Chief Satanta of the Kiowa tribe.

Chief Satanta of the Kiowa tribe.

Satanta said I must not feel angry at his young men, for they had only been acting in fun. He then inquired if I wished any of his men to accompany me to the cattle herd. I replied that it would be better for me to go alone, and then the soldiers could keep right on to Fort Larned, while I could drive the herd down on the bottom. Then wheeling my mule around, I was soon recrossing the river, leaving old Satanta in the firm belief that I had told him a straight story, and that I was going for the cattle which existed only in my imagination.

“I hardly knew what to do, but thought that if I could get the river between the Indians and myself, I would have a good three-quarters of a mile the start of them, and could then make a run for Fort Larned, as my mule was a good one.

“Thus far my cattle story had panned out all right; but just as I reached the opposite bank of the river, I looked behind me and saw that ten or fifteen Indians, who had begun to suspect something crooked, were following me.

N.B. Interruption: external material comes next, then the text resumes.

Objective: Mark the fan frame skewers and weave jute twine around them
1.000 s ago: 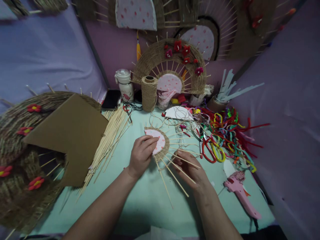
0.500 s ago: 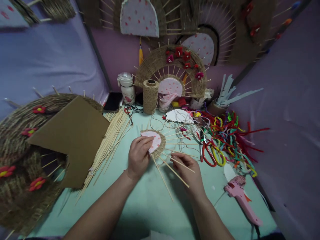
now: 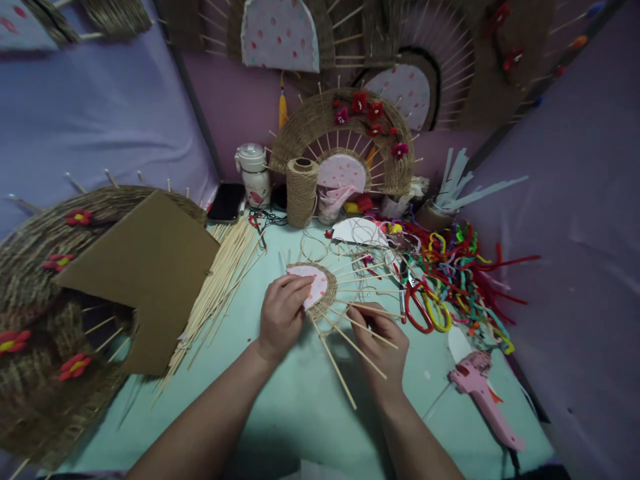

The moment that my mule secured a good foothold on the bank, I urged him into a gentle lope toward the place where, according to my statement, the cattle were to be brought. Upon reaching a little ridge and riding down the other side out of view, I turned my mule and headed him westward for Fort Larned. I let him out for all that he was worth, and when I came out on a little rise of ground, I looked back and saw the Indian village in plain sight. My pursuers were now on the ridge which I had passed over and were looking for me in every direction.

“Presently they spied me, and seeing that I was running away, they struck out in swift pursuit, and in a few minutes, it became painfully evident they were gaining on me. They kept up the chase as far as Ash Creek, six miles from Fort Larned. I still led them half a mile, as their horses had not gained much during the last half of the race. My mule seemed to have gotten his second wind, and as I was on the old road, I played the spurs and whip on him without much cessation; the Indians likewise urged their steeds to the utmost.